Brief: Exact copies of all the lines below are wanted, without a single picture.

Collected material:
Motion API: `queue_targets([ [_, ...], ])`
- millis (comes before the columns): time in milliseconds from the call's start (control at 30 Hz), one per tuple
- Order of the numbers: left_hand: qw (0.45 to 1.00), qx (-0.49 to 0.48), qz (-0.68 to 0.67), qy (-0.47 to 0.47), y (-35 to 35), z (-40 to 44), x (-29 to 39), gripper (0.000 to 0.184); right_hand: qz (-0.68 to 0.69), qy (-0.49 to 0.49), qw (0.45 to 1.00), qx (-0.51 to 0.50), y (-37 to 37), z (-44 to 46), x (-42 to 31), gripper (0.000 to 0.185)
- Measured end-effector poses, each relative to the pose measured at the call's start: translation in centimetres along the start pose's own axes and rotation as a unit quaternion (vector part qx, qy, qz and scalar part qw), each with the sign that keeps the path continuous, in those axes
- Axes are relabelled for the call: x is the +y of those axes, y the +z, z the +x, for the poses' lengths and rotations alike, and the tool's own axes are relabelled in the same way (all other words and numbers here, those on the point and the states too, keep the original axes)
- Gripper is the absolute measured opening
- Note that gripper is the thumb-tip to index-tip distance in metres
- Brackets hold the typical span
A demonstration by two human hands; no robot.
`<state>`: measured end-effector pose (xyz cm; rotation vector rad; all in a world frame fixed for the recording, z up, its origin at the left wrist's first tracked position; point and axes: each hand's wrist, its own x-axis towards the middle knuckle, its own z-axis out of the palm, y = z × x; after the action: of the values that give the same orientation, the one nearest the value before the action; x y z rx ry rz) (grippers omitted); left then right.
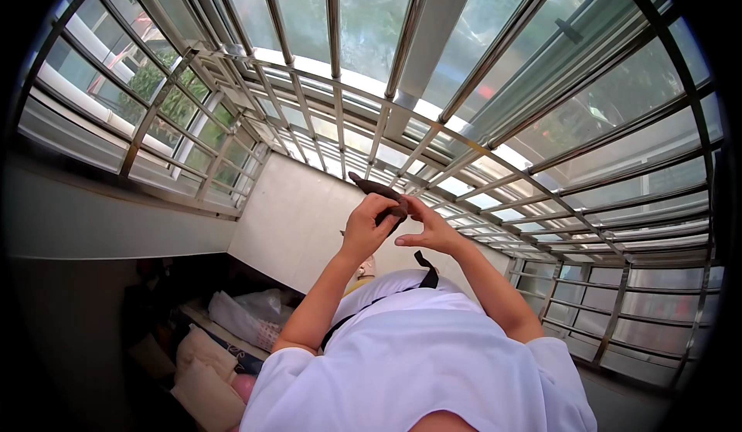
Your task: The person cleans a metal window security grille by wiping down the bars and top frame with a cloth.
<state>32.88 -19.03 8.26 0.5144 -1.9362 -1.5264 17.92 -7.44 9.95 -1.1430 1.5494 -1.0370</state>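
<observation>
A dark brown item, perhaps folded cloth, [374,188] is held in front of my chest, with one narrow end pointing up and to the left. My left hand [368,223] has its fingers wrapped round its lower part. On the right side of the item, my right hand [427,227] touches its edge with the fingertips, while the thumb stands apart, pointing left. What exactly lies between the right fingertips is too small to make out.
Metal bars [338,119] run in front of and around me, with window glass behind them. A pale flat surface [282,212] lies below my hands. At the lower left are a clear plastic bag [243,316] and beige cloth [205,386].
</observation>
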Motion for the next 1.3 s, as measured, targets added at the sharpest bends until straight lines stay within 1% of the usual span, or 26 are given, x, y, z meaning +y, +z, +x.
queue_targets([
  [33,1.0,-0.017,0.013,-0.006,0.0,-0.2,0.2,0.019,-0.022,-0.032,0.999,0.005,0.6,0.2,-0.2,0.069],
  [100,0.997,-0.045,0.058,-0.027,-0.7,-0.5,0.5,0.021,-0.062,0.018,0.998,-0.004,0.5,0.9,1.4,0.048],
  [133,0.997,-0.041,0.058,-0.029,-1.2,-0.7,0.8,0.021,-0.063,0.019,0.998,-0.008,0.2,0.9,1.6,0.048],
  [200,0.985,-0.081,0.141,-0.066,-2.5,-1.1,1.0,0.025,-0.153,0.025,0.988,0.02,-0.2,0.9,1.5,0.026],
  [233,0.985,-0.078,0.141,-0.067,-2.8,-1.4,0.8,0.025,-0.153,0.025,0.988,0.016,-0.4,1.0,1.2,0.026],
  [300,0.942,-0.121,0.279,-0.142,-3.1,-2.3,-0.2,0.029,-0.245,0.01,0.969,0.018,-0.5,1.1,0.9,0.019],
  [367,0.932,-0.127,0.3,-0.159,-3.0,-2.7,-2.2,0.023,-0.241,-0.007,0.97,0.035,-0.3,1.5,0.6,0.018],
  [433,0.913,-0.13,0.238,-0.304,-2.9,-3.0,-4.4,0.023,-0.177,0.061,0.981,0.057,0.0,2.0,-0.5,0.019],
  [467,0.914,-0.129,0.235,-0.305,-2.8,-3.3,-5.6,0.023,-0.169,0.019,0.981,0.091,0.3,2.3,0.1,0.018],
  [500,0.929,-0.103,0.094,-0.342,-2.9,-3.6,-6.2,0.025,-0.169,0.02,0.981,0.09,1.0,2.5,0.7,0.018],
  [533,0.923,-0.076,-0.05,-0.373,-2.8,-4.0,-6.7,0.027,-0.112,0.026,0.99,0.078,1.7,2.7,1.3,0.018],
  [567,0.922,-0.077,-0.053,-0.375,-2.4,-4.4,-7.1,0.027,-0.054,0.032,0.996,0.067,2.4,2.7,1.7,0.017],
  [600,0.891,-0.032,-0.211,-0.401,-1.9,-4.4,-6.8,0.025,-0.095,0.041,0.994,0.041,3.2,2.5,1.1,0.017],
  [633,0.834,0.014,-0.362,-0.415,-1.6,-4.6,-6.6,0.025,-0.086,0.026,0.996,0.016,4.1,2.3,0.6,0.018],
  [667,0.812,-0.021,-0.443,-0.38,-1.1,-5.9,-9.7,0.036,-0.114,-0.002,0.993,-0.014,5.0,2.1,1.2,0.02],
  [700,0.811,-0.02,-0.445,-0.38,-1.0,-6.1,-9.1,0.036,-0.142,-0.029,0.988,-0.044,5.7,2.1,1.7,0.023],
  [767,0.691,0.04,-0.632,-0.349,-0.8,-5.9,-6.6,0.045,-0.116,0.023,0.987,-0.11,6.4,2.2,1.1,0.03],
  [800,0.694,0.029,-0.641,-0.325,-0.9,-5.7,-6.2,0.052,-0.179,-0.042,0.972,-0.144,6.3,2.5,1.0,0.034],
  [833,0.691,0.032,-0.645,-0.325,-0.8,-5.8,-6.5,0.052,-0.18,-0.039,0.972,-0.148,6.0,2.7,0.8,0.034],
  [900,0.632,0.039,-0.712,-0.304,-0.9,-6.6,-7.8,0.052,-0.215,-0.026,0.953,-0.211,5.4,3.1,0.3,0.034],
  [933,0.621,0.019,-0.722,-0.304,-1.0,-6.9,-8.5,0.053,-0.2,-0.001,0.953,-0.229,4.4,3.0,0.3,0.035],
  [967,0.619,0.022,-0.725,-0.301,-0.8,-7.2,-9.1,0.053,-0.263,-0.006,0.936,-0.235,3.2,3.1,0.0,0.033],
  [1033,0.622,0.114,-0.696,-0.341,-0.5,-7.1,-9.0,0.054,-0.351,0.025,0.918,-0.181,0.1,3.4,0.4,0.029],
  [1100,0.62,0.118,-0.71,-0.312,-0.2,-7.3,-9.9,0.054,-0.455,0.025,0.881,-0.129,-3.2,4.5,-0.1,0.024],
  [1233,0.628,0.141,-0.716,-0.269,1.5,-7.4,-10.6,0.054,-0.632,-0.149,0.753,-0.105,-7.1,9.4,-3.1,0.017],
  [1300,0.608,0.153,-0.737,-0.253,2.5,-7.2,-11.2,0.053,-0.672,-0.197,0.702,-0.128,-8.4,12.0,-5.7,0.011],
])
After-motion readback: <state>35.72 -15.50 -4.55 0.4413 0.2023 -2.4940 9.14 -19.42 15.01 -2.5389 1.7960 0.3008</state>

Written solution:
Motion API: `queue_targets([ [_, ...], ])`
- millis (comes before the columns): time in milliseconds from the call's start (control at 30 Hz), one per tuple
- Order of the numbers: left_hand: qw (0.45 to 1.00), qx (-0.49 to 0.48), qz (-0.68 to 0.67), qy (-0.47 to 0.47), y (-35 to 35), z (-40 to 44), x (-29 to 39), gripper (0.000 to 0.184); right_hand: qz (-0.68 to 0.69), qy (-0.49 to 0.49), qw (0.45 to 1.00), qx (-0.51 to 0.50), y (-37 to 37), z (-44 to 46), x (-42 to 31), gripper (0.000 to 0.185)
- Measured end-effector poses, each relative to the pose measured at the call's start: translation in centimetres along the start pose's own axes and rotation as a unit quaternion (vector part qx, qy, qz and scalar part qw), each with the sign that keeps the path continuous, in those axes
- Axes are relabelled for the call: x is the +y of those axes, y the +z, z the +x, for the poses' lengths and rotations alike, and the tool's own axes are relabelled in the same way (all other words and numbers here, those on the point and the states too, keep the original axes)
- Gripper is the absolute measured opening
- Note that gripper is the thumb-tip to index-tip distance in metres
- Brackets hold the typical span
A demonstration by two human hands; no robot.
`<state>`: measured end-effector pose (xyz cm; rotation vector rad; all in a world frame fixed for the recording, z up, its origin at the left wrist's first tracked position; point and axes: each hand's wrist, its own x-axis towards the middle knuckle, its own z-axis out of the palm, y = z × x; after the action: of the values that give the same orientation, the one nearest the value before the action; x y z rx ry rz) (grippers omitted); left then right.
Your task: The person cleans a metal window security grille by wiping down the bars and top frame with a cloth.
<state>32.88 -19.03 8.26 0.5144 -1.9362 -1.5264 17.92 -7.44 9.95 -1.1430 1.5494 -1.0370</state>
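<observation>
A dark brown item, perhaps folded cloth, [374,188] is held in front of my chest, with one narrow end pointing up and to the left. My left hand [368,223] has its fingers wrapped round its lower part. On the right side of the item, my right hand [427,227] touches its edge with the fingertips, while the thumb stands apart, pointing left. What exactly lies between the right fingertips is too small to make out.
Metal bars [338,119] run in front of and around me, with window glass behind them. A pale flat surface [282,212] lies below my hands. At the lower left are a clear plastic bag [243,316] and beige cloth [205,386].
</observation>
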Motion for the next 1.3 s, as measured, targets added at the sharpest bends until straight lines stay within 1% of the usual span, or 26 are given, x, y, z meaning +y, +z, +x.
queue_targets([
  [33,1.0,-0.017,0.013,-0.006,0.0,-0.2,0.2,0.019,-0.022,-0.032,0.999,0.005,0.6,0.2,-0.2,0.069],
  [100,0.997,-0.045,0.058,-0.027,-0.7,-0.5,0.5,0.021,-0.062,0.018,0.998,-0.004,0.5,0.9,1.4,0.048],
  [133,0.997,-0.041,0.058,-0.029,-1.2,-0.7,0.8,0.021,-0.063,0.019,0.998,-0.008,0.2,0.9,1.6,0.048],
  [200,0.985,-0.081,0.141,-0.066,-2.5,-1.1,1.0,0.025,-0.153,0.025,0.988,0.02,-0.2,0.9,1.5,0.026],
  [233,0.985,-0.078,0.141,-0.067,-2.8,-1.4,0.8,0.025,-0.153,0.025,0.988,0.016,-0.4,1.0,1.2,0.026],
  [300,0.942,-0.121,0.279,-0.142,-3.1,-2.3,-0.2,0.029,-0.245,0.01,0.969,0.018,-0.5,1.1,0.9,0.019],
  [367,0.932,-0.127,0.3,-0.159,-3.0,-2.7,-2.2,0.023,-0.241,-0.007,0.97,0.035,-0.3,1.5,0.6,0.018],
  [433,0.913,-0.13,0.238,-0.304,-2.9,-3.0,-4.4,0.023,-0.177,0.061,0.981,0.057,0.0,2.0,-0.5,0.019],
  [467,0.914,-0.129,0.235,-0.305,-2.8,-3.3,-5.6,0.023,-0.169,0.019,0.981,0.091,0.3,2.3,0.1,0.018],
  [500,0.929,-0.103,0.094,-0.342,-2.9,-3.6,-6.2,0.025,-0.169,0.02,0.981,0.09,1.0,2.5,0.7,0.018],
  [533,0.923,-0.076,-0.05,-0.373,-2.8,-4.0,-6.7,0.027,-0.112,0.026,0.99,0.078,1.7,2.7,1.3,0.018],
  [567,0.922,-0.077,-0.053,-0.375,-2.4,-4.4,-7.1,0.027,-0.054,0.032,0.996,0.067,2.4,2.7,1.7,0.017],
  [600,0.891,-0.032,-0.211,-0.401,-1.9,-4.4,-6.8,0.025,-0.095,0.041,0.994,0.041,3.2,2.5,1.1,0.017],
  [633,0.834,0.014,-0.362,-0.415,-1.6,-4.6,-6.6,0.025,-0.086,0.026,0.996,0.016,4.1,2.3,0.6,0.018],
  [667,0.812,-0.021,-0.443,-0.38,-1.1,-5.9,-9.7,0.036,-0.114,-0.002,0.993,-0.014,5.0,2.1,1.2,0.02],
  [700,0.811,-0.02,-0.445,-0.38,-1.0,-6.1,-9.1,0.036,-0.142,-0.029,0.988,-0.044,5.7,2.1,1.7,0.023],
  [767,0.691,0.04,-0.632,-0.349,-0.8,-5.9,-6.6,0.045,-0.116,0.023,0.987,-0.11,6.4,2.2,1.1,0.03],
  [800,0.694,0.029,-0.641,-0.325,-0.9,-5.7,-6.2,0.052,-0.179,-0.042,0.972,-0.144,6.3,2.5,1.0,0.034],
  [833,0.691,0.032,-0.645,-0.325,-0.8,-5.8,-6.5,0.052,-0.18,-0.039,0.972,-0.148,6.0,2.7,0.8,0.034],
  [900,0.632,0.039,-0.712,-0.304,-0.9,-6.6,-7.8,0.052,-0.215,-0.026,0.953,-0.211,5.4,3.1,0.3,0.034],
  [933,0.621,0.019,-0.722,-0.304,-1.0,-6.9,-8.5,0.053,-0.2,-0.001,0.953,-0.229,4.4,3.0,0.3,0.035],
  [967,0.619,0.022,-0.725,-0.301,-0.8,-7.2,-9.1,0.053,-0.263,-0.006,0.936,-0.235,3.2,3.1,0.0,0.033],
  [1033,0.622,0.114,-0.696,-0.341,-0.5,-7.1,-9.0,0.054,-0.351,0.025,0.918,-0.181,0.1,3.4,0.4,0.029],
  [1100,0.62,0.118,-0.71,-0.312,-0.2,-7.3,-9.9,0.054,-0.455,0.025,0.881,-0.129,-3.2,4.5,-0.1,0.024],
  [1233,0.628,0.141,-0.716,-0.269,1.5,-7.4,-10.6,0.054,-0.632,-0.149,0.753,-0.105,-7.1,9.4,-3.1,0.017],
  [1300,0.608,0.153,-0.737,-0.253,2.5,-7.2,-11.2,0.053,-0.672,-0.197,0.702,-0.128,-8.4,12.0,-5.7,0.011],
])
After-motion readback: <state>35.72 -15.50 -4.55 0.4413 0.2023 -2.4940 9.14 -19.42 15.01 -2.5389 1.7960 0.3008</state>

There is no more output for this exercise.